Mamá, Maradona y un caramelo
Siempre que pudo Esteban ayudó a Ester. En los tiempos en que vivía en Israel “le mandaba los dólares muy bien envueltos, en papel de aluminio, dentro de tarjetas de cumpleaños y por correo certificado. De esa manera, las máquinas detectoras de billetes no los descubrían”.
Para cada solemne graduación en Oxford invitó a su orgullosa madre: “Yo tengo mamitis”, admite. Ester vive desde hace un tiempo con Claudia Noemí, la hija de aquel segundo matrimonio.
En el año 1995, para los oradores anuales de Oxford, Esteban propuso a Diego Armando Maradona.
Lo había conocido muchos años antes, cuando el equipo de Boca Juniors se concentraba los jueves en el Hotel Conquistador donde él trabajaba, en Buenos Aires. Diego era su obsesión, lo admiraba. En ese entonces, aunque tenían prohibido acercarse a los jugadores, él perseguía a Diego para llevarle el bolso. Cada jueves corría detrás del ídolo que ni lo miraba. Atento, observaba como Diego sacaba de su bolsillo y comía, sin parar, caramelos Media Hora. Diego terminó por acostumbrarse a ese chico, tan petiso como él, que lo seguía con ojos admirados. Un día le convidó un Media Hora. Esteban, atolondrado por la emoción, se lo tragó de un saque y se atoró. Diego se asustó y le dijo: “Ehhhh Petiso ¿¿qué te pasa??”. Le golpeó la espalda y logró que el caramelo siguiera su rumbo por dentro de Esteban. Eso fue todo. Años después, Esteban le hizo llegar la invitación para hablar en Oxford. La respuesta fue que no podía ir. Entonces Esteban recurrió a escribirle una carta, de puño y letra, donde le recordó aquella anécdota del caramelo Media Hora. La respuesta de Maradona no se hizo esperar. Lo llamó y le dijo: “Yo voy si me venís a buscar a Buenos Aires”.

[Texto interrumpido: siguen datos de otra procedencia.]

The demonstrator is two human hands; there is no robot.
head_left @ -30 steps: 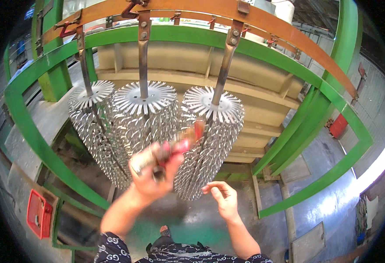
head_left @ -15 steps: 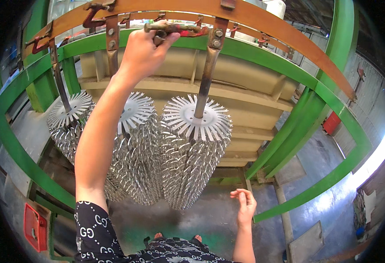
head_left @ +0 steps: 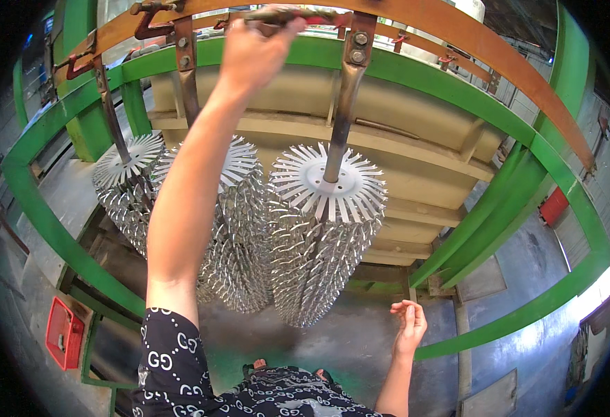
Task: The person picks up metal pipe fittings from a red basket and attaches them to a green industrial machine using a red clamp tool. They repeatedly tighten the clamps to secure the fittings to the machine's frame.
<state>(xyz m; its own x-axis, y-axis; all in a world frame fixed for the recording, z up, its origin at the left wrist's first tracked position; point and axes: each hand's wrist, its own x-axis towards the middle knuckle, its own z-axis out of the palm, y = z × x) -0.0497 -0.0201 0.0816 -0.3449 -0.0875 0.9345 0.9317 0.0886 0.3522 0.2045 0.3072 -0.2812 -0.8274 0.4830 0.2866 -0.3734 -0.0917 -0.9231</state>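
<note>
My left hand [head_left: 253, 59] is raised to the copper-coloured bar [head_left: 451, 28] and closed around a C-clamp [head_left: 315, 17] with a red frame and a rusty screw. The clamp lies sideways beside a bolted hanger rod [head_left: 340, 132]. Below that rod hangs a tall rack [head_left: 326, 257] of many small shiny metal pieces, topped by a slotted disc [head_left: 329, 182]. A second rack [head_left: 242, 257] is partly behind my left forearm, and another [head_left: 121, 201] hangs farther left. My right hand [head_left: 409, 325] is low at the right, fingers loosely curled, holding nothing.
A green metal frame [head_left: 451, 90] surrounds the racks, with a beige ribbed tank wall [head_left: 402, 118] behind them. Other red clamps [head_left: 153, 21] sit along the bar at the left. A red plastic basket [head_left: 64, 333] stands at lower left.
The whole view has shifted slightly rightward in the picture. My left hand, still on the clamp, now appears higher and closer to the rod's bolted top. My right hand keeps its curl.
</note>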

Esteban no podía creerlo. Fue a buscarlo y prepararon el discurso. Pero el día del viaje a Gran Bretaña los planes de Diego cambiaron. El jugador estrella tenía toda una troupe, su familia y amigos, para ir a Oxford. Esteban le aclaró que él no tenía presupuesto para tantos, solo para uno. Diego le dijo que no se preocupara… Volaron todos a Nueva York y de allí tomaron un avión Concorde que, en tres horas diecisiete minutos, los depositó en Londres.

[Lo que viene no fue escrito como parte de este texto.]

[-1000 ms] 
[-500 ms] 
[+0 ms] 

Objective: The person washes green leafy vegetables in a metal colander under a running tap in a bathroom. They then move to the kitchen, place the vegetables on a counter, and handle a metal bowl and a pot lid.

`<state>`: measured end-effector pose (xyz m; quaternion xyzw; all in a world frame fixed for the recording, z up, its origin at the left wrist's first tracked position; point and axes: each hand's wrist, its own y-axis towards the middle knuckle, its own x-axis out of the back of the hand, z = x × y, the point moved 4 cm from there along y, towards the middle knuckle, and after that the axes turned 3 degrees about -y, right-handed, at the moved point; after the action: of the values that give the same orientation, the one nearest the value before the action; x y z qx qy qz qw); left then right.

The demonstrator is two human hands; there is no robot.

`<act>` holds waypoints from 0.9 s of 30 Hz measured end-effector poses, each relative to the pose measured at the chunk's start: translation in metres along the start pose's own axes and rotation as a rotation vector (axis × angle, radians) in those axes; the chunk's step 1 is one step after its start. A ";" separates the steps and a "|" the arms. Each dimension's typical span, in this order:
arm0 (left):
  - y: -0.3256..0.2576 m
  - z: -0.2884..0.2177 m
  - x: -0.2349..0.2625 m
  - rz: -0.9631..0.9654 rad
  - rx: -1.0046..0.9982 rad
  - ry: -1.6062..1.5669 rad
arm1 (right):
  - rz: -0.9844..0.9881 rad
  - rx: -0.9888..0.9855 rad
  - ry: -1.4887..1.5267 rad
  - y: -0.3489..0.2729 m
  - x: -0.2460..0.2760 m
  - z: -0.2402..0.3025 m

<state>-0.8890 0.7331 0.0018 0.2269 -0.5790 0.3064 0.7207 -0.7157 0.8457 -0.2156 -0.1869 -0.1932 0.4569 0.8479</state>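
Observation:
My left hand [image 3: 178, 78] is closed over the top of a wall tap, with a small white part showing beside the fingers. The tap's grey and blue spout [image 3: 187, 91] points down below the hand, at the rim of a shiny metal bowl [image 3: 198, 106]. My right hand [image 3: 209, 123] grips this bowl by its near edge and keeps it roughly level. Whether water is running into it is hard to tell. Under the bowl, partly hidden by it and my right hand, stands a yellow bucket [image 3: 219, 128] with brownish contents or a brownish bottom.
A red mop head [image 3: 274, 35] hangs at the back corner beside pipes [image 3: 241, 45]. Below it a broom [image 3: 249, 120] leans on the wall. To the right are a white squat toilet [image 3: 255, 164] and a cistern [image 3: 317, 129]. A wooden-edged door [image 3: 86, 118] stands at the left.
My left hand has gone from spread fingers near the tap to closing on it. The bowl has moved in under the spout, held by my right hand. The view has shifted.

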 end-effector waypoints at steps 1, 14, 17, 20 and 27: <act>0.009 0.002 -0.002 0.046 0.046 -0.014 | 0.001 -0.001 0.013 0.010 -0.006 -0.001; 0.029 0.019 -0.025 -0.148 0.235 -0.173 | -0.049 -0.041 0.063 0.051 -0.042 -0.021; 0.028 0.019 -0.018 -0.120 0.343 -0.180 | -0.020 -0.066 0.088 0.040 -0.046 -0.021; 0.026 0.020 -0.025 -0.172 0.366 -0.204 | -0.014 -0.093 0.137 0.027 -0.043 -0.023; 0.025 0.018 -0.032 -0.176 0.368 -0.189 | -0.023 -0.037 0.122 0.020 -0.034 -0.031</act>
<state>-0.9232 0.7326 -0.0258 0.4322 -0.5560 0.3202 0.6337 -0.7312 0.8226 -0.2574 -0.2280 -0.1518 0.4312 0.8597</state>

La charla en Oxford Union fue la más popular de los últimos tiempos. Se abrieron los jardines y hubo 2000 personas. Los estudiantes le dieron un título honorífico: Maestro Inspirador de los Soñadores de Oxford.
Eso es lo que Esteban piensa exactamente de Diego Armando Maradona, que fue su gran inspirador para salir de la chatura que podría haber sido su vida.
Esteban cree en el mérito y en el esfuerzo. A la pregunta sobre cuáles son las claves para lograr lo que se quiere en la vida, responde convencido: “Convicción; claridad, para ver a dónde se quiere ir; fortaleza psicológica para soportar los fracasos, yo me caí muchas veces; preparación, los estudios son la mejor inversión y saber que sin sacrificio no hay beneficio”.
Esteban contó la primera parte de su vida en un libro que tituló Las llaves de Raquel (que se vende por Amazon y por Mercado Libre). Viajó por ochenta y dos países y no para de estudiar. Habla español, inglés, francés, italiano, portugués, alemán, hebreo y un poco de árabe. Sigue siendo profesor en Oxford y director de programas especiales.
Esteban Cichello Hübner sostiene que la peor enfermedad es la vagancia; que con esfuerzo y trabajo todo se puede: “La pobreza fue mi riqueza, yo me siento una persona súper rica. Porque rico no es quien más tiene sino quien menos necesita. (...) Y yo necesito muy poco para ser feliz”.